After having made those two ambiguous statements I would ask myself, “What is 
the problem I am trying to solve?” If you want to make your data available in a 
linked data (Semantic Web) fashion, then starting out with a small set of 
content is a good thing. The process can be as simple as exporting the metadata 
from your exiting store, converting it into some flavor of serialized RDF 
(XML/RDF, turtle, etc.), and saving it on an HTTP file system. After that you 
can begin to play with content negotiation to support harvesting by humans as 
well as robots, triple stores for managing the RDF as a whole, enhancing the 
RDF’s URIs to point to other people’s RDF, or creating “mash-ups” and “graphs” 

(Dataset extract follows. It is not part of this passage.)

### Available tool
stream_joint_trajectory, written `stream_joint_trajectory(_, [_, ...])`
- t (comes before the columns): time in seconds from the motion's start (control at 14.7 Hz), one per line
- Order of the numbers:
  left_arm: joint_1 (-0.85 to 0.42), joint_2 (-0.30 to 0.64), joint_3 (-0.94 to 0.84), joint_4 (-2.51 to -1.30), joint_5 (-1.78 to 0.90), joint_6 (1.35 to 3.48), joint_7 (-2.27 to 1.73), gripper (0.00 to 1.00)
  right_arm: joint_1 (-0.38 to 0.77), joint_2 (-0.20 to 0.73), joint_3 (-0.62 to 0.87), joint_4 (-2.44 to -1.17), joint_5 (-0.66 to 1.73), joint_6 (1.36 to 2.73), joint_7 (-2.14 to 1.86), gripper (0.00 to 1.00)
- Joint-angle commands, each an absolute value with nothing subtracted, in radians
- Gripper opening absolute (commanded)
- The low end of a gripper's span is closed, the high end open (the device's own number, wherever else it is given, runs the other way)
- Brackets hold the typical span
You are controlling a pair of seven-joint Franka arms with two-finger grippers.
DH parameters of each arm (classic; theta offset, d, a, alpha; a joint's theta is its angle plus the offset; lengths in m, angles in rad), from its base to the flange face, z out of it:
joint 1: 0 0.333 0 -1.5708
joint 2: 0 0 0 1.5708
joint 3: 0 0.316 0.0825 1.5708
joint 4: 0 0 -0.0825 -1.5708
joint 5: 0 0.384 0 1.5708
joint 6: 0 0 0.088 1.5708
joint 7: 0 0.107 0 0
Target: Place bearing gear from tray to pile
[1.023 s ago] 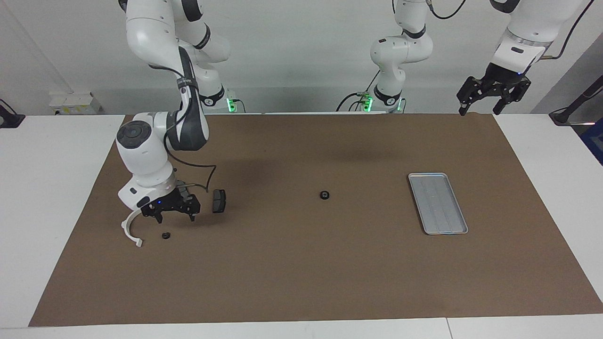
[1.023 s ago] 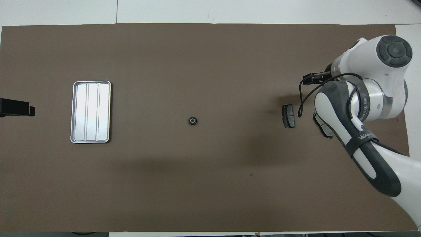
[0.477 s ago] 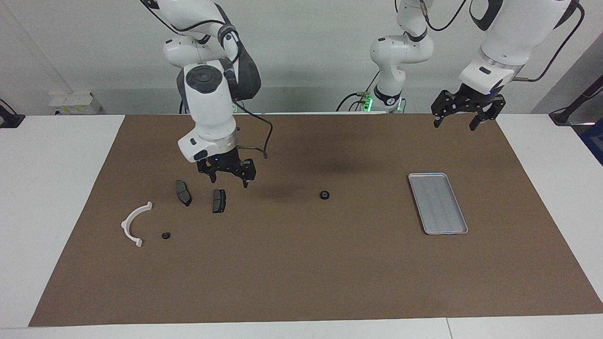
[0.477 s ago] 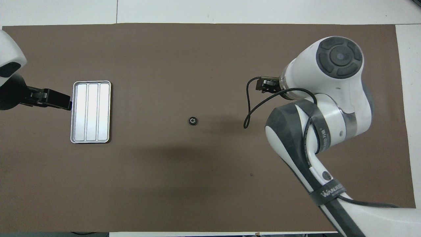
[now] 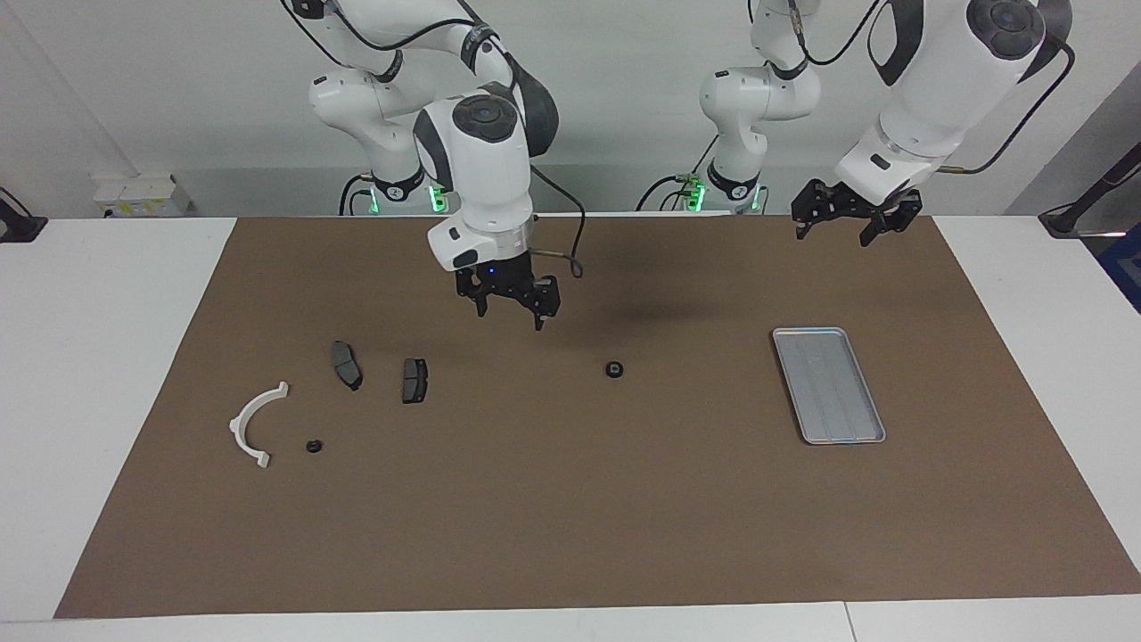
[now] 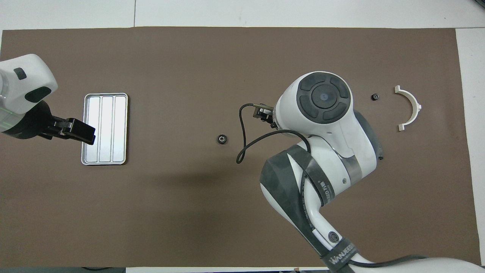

— essentially services — against your meta data. It is a never ending process, 
but linked data works with other people’s data and is all but API-independent; 
it is pure HTTP.  

On the other hand, if the desire is to learn how to take your data to another 
level, and not necessarily through linked data, then there are many additional 
options from which to choose. Indexing your data with Solr. Figuring out ways 
to do massive find/replace operations. Figuring out ways to do massive 
enhancements, maybe with full text content or images. Using something like 
ElasticSearch to not only index your data but index it in combination with 
other data that is not so bibliographic in nature and yet not dummied down to 
Dublin Core or without a huge database schemas. 

But back to the hammer and nail, I think time spent exploring the possibilities 
of exposing content as linked data will not be time wasted.